There may be a chance for flooding in the coming years as 2018 & 2019; it is desirable to find out suitable methodology to overcome such issues. It is found that many dams in Kerala might havea chance to be broken; this proposed method will be helpful for the researchers and rescue mission team to identify and rescue the needy people.

The main objective is to collect various UAV image dataset for person identification and detection. Collected images need to be processed (Rudol and Doherty 2008) which involves image restoration and image enhancements. There are plenty of image processing algorithms available in order to perform image restoration and image enhancement. Many factors should be considered to apply image processing algorithms such as image resolution, scaling of an image. In recent days, many advanced image classification techniques such as Artificial Neural Network, fuzzy-set and so on. This work focuses on per-pixel classification approach in order to train whether it is a human or not. This is achieved by inputting an image that contains only parts of a human such as legs, hands and so on. Labeling is performed in such a way that assigning human/ parts in one color and all the other things such as table, sofa and other materials in different color.

Semantic pixel-wise segmentation (Badrinarayanan et al. 2017) involves classifying pixels accurately to predict the class probabilities such as performing labeling operation. In this approach, a deep convolutional neural network applicable for segmentation has been used for object classification. Various UAV image are applied to this semantic SegNet as input and they have been trained in order to separate human parts and other non-living organism with different colors. This is achieved by using convolutional encoder-decoder along with batch normalization, pooling, up sampling and softmax operation. Accuracy of identifying a person is carried out and compared with existing approaches for the same UAV image dataset. Semantic segmentation is done on the images in order to detect whether it is a person or any other things. User interface is built after performing semantic segmentation. At last, detected person and the position at which person detected in the image has been displayed.

The contribution of the paper is

  • Heavy rain causes Flooding in many of the countries which threatened most of the people’s lives. Helping the needed people who are trapped in various parts of the houses would be identified easily by the rescue mission team.

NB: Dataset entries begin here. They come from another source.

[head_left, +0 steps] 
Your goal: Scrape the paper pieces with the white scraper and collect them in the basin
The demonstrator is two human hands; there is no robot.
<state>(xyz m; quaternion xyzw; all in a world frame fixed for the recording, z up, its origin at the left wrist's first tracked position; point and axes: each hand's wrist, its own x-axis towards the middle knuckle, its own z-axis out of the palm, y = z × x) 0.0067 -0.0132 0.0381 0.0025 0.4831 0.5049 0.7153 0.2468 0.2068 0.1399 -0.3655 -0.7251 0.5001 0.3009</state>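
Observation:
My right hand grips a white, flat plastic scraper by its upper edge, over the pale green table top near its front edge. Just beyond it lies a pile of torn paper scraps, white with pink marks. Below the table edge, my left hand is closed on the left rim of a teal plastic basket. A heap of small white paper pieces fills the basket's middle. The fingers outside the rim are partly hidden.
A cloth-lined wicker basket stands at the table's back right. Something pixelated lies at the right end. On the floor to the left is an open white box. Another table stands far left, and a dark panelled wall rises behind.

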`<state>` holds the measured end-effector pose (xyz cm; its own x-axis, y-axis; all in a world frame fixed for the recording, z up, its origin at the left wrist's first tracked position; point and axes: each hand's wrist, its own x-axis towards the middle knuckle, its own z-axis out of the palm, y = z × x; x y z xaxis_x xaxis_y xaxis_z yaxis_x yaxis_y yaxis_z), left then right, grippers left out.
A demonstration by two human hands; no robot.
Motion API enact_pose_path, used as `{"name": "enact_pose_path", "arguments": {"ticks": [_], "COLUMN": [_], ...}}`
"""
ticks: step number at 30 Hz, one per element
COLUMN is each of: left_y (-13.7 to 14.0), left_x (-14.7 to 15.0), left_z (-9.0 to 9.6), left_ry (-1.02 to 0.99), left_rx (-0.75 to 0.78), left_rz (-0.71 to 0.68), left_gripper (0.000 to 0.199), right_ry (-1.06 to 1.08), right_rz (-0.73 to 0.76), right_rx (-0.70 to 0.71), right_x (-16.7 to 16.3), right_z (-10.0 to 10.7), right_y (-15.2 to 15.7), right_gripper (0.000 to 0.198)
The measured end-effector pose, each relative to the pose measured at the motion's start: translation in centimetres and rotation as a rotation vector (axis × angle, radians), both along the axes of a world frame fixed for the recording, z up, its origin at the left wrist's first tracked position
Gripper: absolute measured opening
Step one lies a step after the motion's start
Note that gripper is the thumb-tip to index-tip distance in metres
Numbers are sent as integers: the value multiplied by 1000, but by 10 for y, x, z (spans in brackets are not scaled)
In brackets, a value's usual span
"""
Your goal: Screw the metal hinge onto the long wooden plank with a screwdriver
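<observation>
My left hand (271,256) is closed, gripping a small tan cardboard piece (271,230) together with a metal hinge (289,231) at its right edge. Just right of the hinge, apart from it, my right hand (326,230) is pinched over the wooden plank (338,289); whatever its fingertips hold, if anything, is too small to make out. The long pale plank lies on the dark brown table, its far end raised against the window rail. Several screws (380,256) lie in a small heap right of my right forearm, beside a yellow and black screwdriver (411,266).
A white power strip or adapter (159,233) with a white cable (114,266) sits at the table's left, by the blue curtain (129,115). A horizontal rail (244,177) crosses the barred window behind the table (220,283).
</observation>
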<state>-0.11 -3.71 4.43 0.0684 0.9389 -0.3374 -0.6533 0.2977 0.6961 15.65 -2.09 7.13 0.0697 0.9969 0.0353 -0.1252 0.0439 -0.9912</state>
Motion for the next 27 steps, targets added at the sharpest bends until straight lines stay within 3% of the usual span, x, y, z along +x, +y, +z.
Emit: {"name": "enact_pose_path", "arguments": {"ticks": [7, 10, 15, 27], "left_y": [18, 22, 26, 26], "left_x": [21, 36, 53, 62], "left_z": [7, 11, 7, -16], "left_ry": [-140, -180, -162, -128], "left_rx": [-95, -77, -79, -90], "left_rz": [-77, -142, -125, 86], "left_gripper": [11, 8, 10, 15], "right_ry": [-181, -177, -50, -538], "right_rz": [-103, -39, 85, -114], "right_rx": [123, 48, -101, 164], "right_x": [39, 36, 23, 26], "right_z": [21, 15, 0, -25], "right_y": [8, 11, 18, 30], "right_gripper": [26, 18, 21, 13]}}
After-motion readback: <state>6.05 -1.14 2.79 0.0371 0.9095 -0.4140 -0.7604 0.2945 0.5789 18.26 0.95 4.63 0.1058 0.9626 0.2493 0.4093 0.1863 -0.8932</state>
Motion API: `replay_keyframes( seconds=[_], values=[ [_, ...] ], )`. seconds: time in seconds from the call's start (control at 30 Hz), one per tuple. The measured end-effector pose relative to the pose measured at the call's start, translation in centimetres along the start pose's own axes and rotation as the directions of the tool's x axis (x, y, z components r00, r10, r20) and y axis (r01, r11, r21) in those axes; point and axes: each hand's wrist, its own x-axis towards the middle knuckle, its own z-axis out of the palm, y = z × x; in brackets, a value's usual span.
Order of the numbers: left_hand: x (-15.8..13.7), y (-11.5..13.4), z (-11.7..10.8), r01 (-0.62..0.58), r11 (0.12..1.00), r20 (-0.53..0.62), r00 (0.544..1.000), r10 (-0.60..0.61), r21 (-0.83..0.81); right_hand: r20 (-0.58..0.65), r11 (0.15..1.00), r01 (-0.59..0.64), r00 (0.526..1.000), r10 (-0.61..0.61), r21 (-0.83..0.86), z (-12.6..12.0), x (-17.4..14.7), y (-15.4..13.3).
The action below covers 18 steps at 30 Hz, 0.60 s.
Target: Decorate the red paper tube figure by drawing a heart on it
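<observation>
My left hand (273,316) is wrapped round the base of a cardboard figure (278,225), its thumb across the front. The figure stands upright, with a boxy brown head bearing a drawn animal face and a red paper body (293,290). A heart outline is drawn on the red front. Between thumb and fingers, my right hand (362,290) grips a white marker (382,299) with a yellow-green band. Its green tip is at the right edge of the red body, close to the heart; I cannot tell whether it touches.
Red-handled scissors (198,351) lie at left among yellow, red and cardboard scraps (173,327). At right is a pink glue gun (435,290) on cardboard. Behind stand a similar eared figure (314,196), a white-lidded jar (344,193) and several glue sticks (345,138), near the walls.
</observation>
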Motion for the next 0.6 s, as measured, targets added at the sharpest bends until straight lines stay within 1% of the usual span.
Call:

  • There is a thread that heavy rains increase the water level which makes the rescue team to find out the person by looking at the partial parts of a human such as upper body part or lower body parts.

  • Due to appropriate working of quarries and cutting tree in hilly area causes landslide in most parts of the countries. Person detection will be very helpful during this situation.

  • The most common hazard in forest is forests fire which affects many nearby people to adopt safety measures. This proposed work would be useful when people get trapped in the forest.

  • There are many hairpin bends across the world which causes frequent accidents. This makes many persons being fallen down and very difficult to find out. This proposed work would be applied to detect the needy person easily.

Section 2 comprehends the literature survey; Section 3 describes the segmentation SegNet methodology, Section 4 discusses the results and Section 5 provides the conclusion and future work.

Literature survey

Deep neural network is the advanced technology that includes segmentation, object detection. A.Krizhevsky et al. (Krizhevsky et al. 2012) proposed AlexNet which is the classical image object recognition procedure network proposed in 2012 that contains 8 layers, five are convolutional layers and three are fully connected layers. AlexNet includes 60 M parameters and won the Image net contest in 2012. Its error rate is 15.3%. M.D. Zeiler et al. (Zeiler and Fergus 2013) proposed ZF Net in 2013. It achieved error rate of 14.8% which is less than the AlexNet. K.Simonyan et al. (Simonyan and Zisserman 2014) proposed VGGNet in 2014, it contains 16 layers. The number of parameters that VGGNet contains is 138 M. Its error rate was 7.3% that is less than the AlexNet. The size of the VGGNet is very large because it contains fully connected layers. C. Szegedy et al. (Szegedy et al. 2015) proposed GoogleNet which includes 22 layers. Its error rate is 6.67% that is less than the VGGNet. GoogleNet includes 4 M parameters and won the ILSVRC competition in 2014.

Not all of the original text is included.